Saint-patron des influenceurs catholiques

Pour l'Église catholique, la figure de Carlo Acutis démontre la possibilité d'une utilisation chrétienne d'internet destinée à évangéliser le "continent numérique" en y intégrant une dimension morale et éthique. 

"Il est vrai que le monde numérique peut vous exposer au risque de l'égocentrisme, de l'isolement et du plaisir vide, écrivait le pape François en 2018. Mais n'oubliez pas que, même là, il y a des jeunes qui font preuve de créativité et même de génie. Ce fut le cas du vénérable Carlo Acutis."

Au-delà de son rôle de modèle pour la jeunesse et d'icône 2.0, le cas de Carlo Acutis s'inscrit dans la longue histoire d'appropriation par l'Église des innovations technologiques.

"Au cours de ses 2 000 ans d'histoire, l'Église catholique n'a jamais méprisé les moyens de communication modernes quand ils se présentaient : l'imprimerie, la télévision, les satellites... Rappelons que l'un des premiers événements retransmis en mondiovision a été le Concile de Vatican II en 1962", note Christine Pedotti.
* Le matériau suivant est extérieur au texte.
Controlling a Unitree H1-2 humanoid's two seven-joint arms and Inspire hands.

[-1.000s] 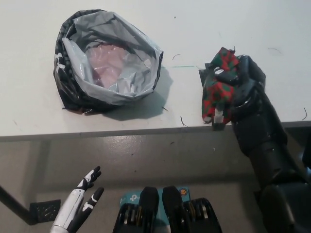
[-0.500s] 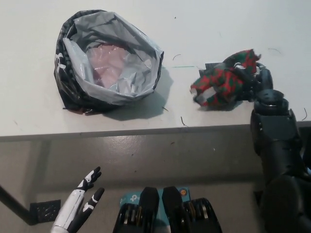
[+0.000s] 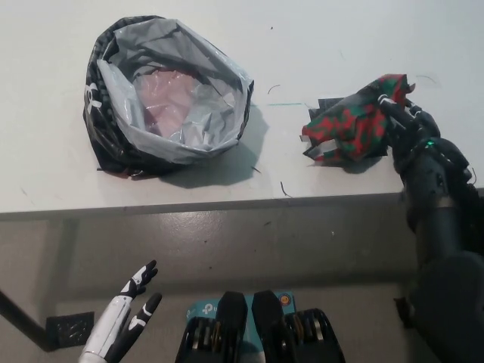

Signe de cette volonté de s'approprier ces nouveaux usages à l'heure de TikTok et Snapchat, Léon XIV, considéré comme l'un des papes les plus actifs sur les réseaux sociaux, a reçu fin juillet au Vatican plus d'un millier d'influenceurs catholiques. 

À la fin d'une messe célébrée à la basilique Saint-Pierre, Léon XIV a rappelé l'importance du rôle de ces missionnaires du digital. "Nous vivons aujourd’hui dans une culture nouvelle, profondément marquée et construite avec et par la technologie", avait lancé le souverain pontife. "C’est à nous, à vous, de faire en sorte que cette culture reste humaine".